* **WHAT YOU NEED TO DO**
Would you retype exactly the lines below, starting with the one that has "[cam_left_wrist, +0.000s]" and going on through the one that has "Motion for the", with no pictures and nothing else?

* **SOURCE MATERIAL**
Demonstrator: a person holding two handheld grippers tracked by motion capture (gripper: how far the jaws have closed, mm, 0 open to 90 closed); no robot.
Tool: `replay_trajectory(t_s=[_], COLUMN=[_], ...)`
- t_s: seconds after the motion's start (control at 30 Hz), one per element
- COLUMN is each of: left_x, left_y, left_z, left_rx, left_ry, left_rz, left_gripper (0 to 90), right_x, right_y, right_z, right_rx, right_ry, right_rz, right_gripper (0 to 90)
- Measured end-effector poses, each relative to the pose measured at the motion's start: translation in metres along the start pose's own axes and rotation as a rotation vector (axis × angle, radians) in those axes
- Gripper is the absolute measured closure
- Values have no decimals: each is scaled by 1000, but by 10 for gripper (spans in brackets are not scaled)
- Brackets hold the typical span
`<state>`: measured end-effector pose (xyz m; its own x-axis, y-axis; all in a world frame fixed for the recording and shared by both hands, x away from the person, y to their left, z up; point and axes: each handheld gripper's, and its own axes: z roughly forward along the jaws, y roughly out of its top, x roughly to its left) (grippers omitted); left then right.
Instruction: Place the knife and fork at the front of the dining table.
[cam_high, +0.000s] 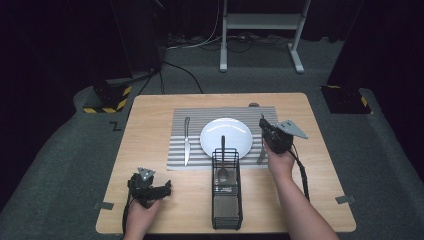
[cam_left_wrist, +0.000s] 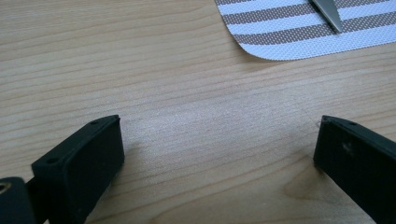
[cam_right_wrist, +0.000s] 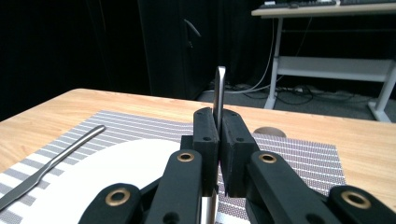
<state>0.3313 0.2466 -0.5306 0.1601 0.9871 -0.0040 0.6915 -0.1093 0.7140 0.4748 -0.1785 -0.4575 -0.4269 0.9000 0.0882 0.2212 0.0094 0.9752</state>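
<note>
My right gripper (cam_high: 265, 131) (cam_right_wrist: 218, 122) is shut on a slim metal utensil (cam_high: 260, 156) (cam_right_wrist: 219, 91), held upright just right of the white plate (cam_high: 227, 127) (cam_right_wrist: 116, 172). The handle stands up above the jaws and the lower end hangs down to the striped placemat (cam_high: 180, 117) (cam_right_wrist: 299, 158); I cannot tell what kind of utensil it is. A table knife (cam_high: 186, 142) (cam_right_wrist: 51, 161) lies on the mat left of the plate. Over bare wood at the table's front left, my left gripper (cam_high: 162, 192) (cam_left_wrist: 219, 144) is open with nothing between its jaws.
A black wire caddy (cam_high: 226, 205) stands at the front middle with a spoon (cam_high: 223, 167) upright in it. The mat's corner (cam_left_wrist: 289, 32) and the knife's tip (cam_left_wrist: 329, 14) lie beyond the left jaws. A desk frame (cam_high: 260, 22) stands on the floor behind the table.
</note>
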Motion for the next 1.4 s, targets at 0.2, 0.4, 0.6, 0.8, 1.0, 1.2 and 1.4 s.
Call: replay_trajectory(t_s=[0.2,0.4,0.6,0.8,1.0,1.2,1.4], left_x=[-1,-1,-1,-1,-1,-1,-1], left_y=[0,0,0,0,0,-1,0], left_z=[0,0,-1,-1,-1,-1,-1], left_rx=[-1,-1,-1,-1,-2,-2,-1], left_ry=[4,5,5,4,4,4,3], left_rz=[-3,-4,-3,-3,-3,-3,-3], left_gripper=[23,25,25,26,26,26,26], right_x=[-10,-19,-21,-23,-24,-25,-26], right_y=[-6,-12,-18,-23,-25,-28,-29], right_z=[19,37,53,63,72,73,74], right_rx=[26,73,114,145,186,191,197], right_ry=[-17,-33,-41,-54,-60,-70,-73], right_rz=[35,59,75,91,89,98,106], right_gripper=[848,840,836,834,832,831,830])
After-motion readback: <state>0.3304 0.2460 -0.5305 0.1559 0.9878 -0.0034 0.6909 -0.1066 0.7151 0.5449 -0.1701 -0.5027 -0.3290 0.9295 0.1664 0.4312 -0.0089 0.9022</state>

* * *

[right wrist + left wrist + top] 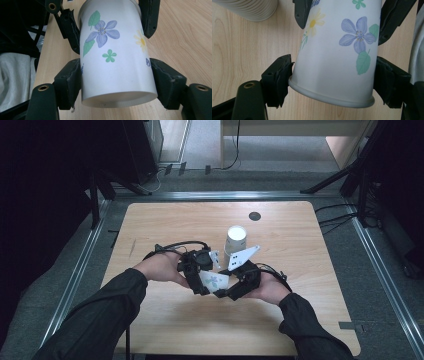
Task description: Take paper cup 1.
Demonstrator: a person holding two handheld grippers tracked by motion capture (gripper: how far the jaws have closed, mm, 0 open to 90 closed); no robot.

* **PROBLEM SOLUTION**
[cam_left_wrist, +0.000s] 
[cam_right_wrist, +0.000s] 
<state>0.3313 0.2466 -0.5306 0.1601 0.9871 -0.0040 0.6915 -0.1093 0.7140 0.4748 -0.1785 -0.4575 -0.4269 0.9000 0.0882 0.2212 0.0094 0.9752</state>
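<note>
My right gripper (cam_high: 265, 131) (cam_right_wrist: 218, 122) is shut on a slim metal utensil (cam_high: 260, 156) (cam_right_wrist: 219, 91), held upright just right of the white plate (cam_high: 227, 127) (cam_right_wrist: 116, 172). The handle stands up above the jaws and the lower end hangs down to the striped placemat (cam_high: 180, 117) (cam_right_wrist: 299, 158); I cannot tell what kind of utensil it is. A table knife (cam_high: 186, 142) (cam_right_wrist: 51, 161) lies on the mat left of the plate. Over bare wood at the table's front left, my left gripper (cam_high: 162, 192) (cam_left_wrist: 219, 144) is open with nothing between its jaws.
A black wire caddy (cam_high: 226, 205) stands at the front middle with a spoon (cam_high: 223, 167) upright in it. The mat's corner (cam_left_wrist: 289, 32) and the knife's tip (cam_left_wrist: 329, 14) lie beyond the left jaws. A desk frame (cam_high: 260, 22) stands on the floor behind the table.
</note>
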Motion for the next 1.4 s, targets at 0.2, 0.4, 0.6, 0.8, 1.0, 1.2 and 1.4 s.

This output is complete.